WARNING: NEW VULNERABILITY IN REDIS, PATCH IMMEDIATELY!
CVE-2023-41056
CVSS 8.1 (CVSS:3.1/AV:N/AC:H/PR:N/UI:N/S:U/C:H/I:H/A:H)
Sources
Risques
This new vulnerability (CVE-2023-41056) in Redis can in some cases, with a certain sequence of payloads lead to Remote Code Execution (RCE). The impact on the Confidentiality, Integrity and Availability is High. The attack complexity is high but there are no privileges or user interaction required to exploit the vulnerability.
Description
As explained in the Redis advisory: “In some cases, Redis may incorrectly handle resizing of memory buffers which can result in incorrect accounting of buffer sizes and lead to heap overflow and potential remote code execution.”

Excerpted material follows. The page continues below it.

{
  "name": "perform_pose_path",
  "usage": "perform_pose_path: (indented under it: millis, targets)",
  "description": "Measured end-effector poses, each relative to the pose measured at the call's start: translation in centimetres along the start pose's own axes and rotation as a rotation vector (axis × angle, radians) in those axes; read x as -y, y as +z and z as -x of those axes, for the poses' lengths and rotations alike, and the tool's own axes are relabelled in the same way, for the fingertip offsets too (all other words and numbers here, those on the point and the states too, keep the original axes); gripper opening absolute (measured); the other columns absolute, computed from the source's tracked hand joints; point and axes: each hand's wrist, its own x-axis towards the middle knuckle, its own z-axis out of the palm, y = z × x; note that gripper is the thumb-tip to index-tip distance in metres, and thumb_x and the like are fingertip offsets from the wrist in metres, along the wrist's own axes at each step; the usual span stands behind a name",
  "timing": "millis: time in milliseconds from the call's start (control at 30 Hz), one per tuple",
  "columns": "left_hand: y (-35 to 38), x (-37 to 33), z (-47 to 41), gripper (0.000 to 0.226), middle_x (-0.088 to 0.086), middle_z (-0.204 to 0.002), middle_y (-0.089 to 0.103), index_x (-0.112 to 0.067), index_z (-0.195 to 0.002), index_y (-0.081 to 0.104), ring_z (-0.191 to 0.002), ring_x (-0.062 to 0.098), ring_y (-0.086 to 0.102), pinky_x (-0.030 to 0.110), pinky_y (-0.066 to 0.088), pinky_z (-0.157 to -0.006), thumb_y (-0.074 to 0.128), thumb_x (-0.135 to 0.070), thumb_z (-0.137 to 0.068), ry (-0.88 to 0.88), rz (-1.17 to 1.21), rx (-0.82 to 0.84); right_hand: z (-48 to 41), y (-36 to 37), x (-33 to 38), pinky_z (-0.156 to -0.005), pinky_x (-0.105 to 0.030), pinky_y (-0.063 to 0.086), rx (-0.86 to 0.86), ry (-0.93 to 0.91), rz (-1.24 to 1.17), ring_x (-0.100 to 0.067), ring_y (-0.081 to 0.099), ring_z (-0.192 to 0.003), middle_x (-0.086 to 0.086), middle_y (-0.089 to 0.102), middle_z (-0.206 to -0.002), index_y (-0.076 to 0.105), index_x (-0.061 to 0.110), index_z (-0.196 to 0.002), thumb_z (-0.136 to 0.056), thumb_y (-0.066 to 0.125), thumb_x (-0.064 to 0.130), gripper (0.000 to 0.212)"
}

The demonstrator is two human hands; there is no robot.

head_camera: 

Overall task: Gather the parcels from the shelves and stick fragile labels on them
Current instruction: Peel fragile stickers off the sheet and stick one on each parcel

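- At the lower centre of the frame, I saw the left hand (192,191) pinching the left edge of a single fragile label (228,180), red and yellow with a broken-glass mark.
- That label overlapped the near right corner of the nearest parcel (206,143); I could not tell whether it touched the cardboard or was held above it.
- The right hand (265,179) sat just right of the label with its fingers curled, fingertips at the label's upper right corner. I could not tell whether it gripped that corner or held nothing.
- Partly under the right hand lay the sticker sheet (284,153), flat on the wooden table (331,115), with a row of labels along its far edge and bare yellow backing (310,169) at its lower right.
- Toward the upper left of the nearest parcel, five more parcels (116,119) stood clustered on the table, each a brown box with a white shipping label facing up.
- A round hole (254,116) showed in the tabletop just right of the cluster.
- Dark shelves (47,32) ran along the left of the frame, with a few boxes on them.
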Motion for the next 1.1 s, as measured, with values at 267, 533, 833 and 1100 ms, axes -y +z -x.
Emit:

The problem exists in Redis 7.0.9 (released on 2023-02-28) or newer and is fixed in Redis 7.0.15 and 7.2.4.
Actions recommandées
Patch
The Centre for Cybersecurity Belgium strongly recommends installing updates for vulnerable devices with the highest priority, after thorough testing.
Monitor/Detect
The CCB recommends organizations upscale monitoring and detection capabilities to identify any related suspicious activity, ensuring a swift response in case of an intrusion.
In case of an intrusion, you can report an incident via: https://cert.be/en/report-incident
While patching appliances or software to the newest version may provide safety from future exploitation, it does not remediate historic compromise.